Since China is the world’s No. 2 consumer of oil and other energy, opportunities exist in new energy technology, such as clean coal, nuclear energy and alternative energies such as wind, solar and biomass. Other long-term prospects, according to Straszheim, are in commercial real estate, steel and commodities, transportation, health care and telecommunication, to name a few.

China’s economic reform process began in 1978 and started as kind of a pilot project in the southeastern portion of the country. The people of China associate the rise in their standard of living with the partial transformation to a more market-driven economy that started more than a quarter-century ago.

“The people, not surprisingly, have decided that rich and growing is more fun than poor and stagnant, so they want it to continue,” Straszheim observed. “The government knows that it’s going to be trouble when the growth stops, so they’ll do anything to keep this process going.”

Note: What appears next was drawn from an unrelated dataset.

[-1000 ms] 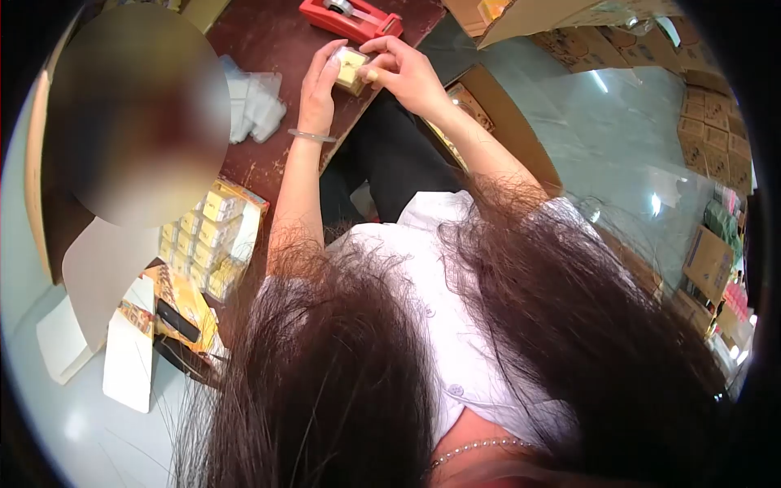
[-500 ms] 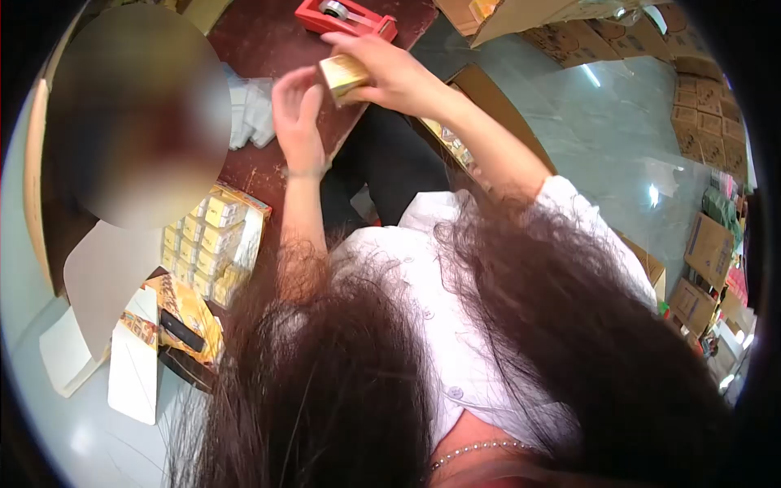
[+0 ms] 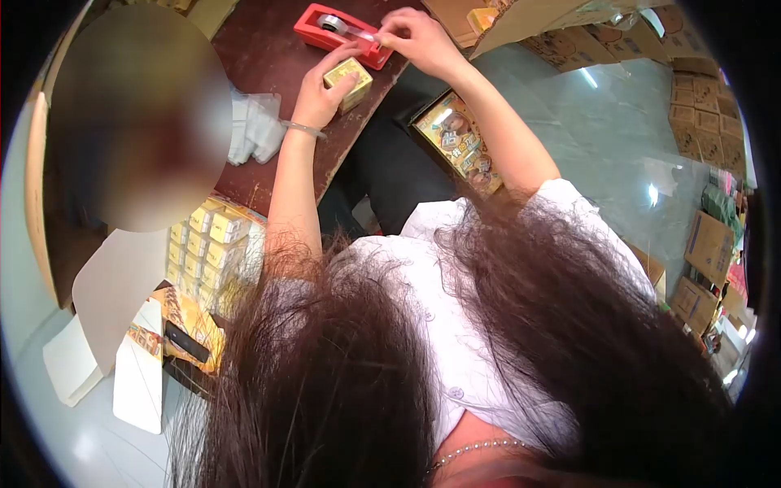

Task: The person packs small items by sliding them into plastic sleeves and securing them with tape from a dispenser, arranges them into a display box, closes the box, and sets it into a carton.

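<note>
Red plastic tape dispenser (image 3: 313,34): cutter end toward right hand (image 3: 427,49), nearer, fingers apparently pinching clear tape (image 3: 359,34). Left hand (image 3: 316,99) grips gold cuboid box (image 3: 358,92).

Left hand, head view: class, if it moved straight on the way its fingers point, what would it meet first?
Probably the red tape dispenser, just beyond the fingertips of the left hand; depth is hard to judge, so any gap is unclear.
</note>
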Demonstrator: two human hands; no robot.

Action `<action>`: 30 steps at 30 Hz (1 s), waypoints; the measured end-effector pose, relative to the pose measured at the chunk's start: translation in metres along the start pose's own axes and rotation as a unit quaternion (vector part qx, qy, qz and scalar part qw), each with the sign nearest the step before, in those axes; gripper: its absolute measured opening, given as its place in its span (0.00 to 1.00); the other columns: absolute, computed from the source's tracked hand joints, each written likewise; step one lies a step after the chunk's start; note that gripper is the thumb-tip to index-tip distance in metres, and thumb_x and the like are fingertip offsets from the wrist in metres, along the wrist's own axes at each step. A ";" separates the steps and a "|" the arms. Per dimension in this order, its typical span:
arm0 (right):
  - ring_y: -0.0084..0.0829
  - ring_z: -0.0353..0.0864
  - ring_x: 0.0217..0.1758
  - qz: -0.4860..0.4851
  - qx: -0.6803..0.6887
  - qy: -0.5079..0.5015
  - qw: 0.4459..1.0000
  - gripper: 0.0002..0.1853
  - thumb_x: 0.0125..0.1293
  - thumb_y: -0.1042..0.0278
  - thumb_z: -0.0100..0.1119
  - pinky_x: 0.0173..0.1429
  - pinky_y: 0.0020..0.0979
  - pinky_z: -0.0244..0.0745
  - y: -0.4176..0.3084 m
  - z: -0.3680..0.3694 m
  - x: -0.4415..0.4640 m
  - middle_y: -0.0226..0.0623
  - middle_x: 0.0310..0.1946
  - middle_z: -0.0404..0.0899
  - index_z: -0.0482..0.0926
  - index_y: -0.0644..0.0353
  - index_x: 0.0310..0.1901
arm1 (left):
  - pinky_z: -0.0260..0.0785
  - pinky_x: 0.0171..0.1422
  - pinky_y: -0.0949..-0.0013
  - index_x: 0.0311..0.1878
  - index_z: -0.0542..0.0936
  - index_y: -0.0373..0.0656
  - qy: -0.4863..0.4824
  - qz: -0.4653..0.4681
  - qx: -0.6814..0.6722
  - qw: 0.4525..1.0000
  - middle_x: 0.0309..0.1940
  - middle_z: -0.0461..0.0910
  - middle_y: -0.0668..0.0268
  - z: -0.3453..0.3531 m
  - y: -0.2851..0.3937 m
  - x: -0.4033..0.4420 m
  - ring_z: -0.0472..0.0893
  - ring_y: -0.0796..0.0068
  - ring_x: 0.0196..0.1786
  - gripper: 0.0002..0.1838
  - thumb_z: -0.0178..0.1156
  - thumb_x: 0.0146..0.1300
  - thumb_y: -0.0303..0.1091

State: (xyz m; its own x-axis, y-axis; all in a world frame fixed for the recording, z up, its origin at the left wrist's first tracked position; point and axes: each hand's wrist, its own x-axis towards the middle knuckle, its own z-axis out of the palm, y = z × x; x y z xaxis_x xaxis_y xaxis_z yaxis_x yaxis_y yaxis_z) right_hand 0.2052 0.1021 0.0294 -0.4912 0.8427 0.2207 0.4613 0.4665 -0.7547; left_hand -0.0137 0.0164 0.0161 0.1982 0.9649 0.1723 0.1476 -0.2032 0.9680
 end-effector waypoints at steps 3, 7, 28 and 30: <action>0.22 0.81 0.39 0.119 0.117 0.007 0.986 0.10 0.70 0.63 0.62 0.47 0.27 0.78 0.001 0.009 -0.019 0.31 0.37 0.83 0.83 0.61 0.43 | 0.66 0.70 0.67 0.58 0.80 0.36 0.006 0.011 0.018 1.000 0.63 0.79 0.60 0.000 -0.006 0.000 0.77 0.69 0.64 0.22 0.61 0.60 0.32; 0.18 0.80 0.37 0.209 0.235 0.009 0.949 0.08 0.73 0.66 0.59 0.42 0.23 0.77 0.018 0.024 -0.049 0.29 0.35 0.84 0.82 0.61 0.44 | 0.68 0.67 0.68 0.59 0.80 0.37 0.035 -0.003 -0.037 0.999 0.59 0.81 0.61 0.007 -0.011 -0.010 0.78 0.73 0.61 0.21 0.60 0.63 0.34; 0.48 0.76 0.61 -0.275 -0.018 -0.062 0.959 0.35 0.49 0.72 0.78 0.66 0.41 0.72 -0.087 0.068 -0.095 0.48 0.64 0.69 0.75 0.52 0.62 | 0.68 0.68 0.49 0.60 0.75 0.45 0.240 -0.178 -0.691 0.658 0.57 0.80 0.59 0.043 -0.023 -0.101 0.79 0.59 0.57 0.21 0.43 0.76 0.47; 0.45 0.76 0.64 -0.247 0.061 -0.151 0.955 0.35 0.51 0.75 0.77 0.68 0.39 0.72 -0.096 0.072 -0.098 0.47 0.64 0.70 0.73 0.54 0.62 | 0.66 0.69 0.46 0.62 0.74 0.42 0.259 -0.183 -0.688 0.653 0.59 0.78 0.59 0.050 0.010 -0.150 0.78 0.59 0.60 0.25 0.38 0.78 0.51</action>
State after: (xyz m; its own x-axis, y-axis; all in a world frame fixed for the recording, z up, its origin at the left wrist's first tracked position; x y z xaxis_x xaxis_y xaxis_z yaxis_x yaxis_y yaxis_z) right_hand 0.1556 -0.0451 0.0356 -0.8263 0.4032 0.3934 0.0384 0.7370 -0.6748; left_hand 0.0068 -0.1387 -0.0088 -0.0126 0.9062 -0.4226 -0.9872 0.0558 0.1492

China wants to be regarded as a full-fledged player in the global economic and financial community, but the fundamental dilemma is that government doesn’t want to give up its decision-making power, yet it wants to keep the economy growing. The 60-year-old men who run the Chinese government aren’t inclined to adopt ideas and attitudes from 25-year-olds who just returned from Harvard, Straszheim added. It’s a generational issue that would call for a cultural change, and Straszheim believes it’s going to take a couple of generations for China to get there.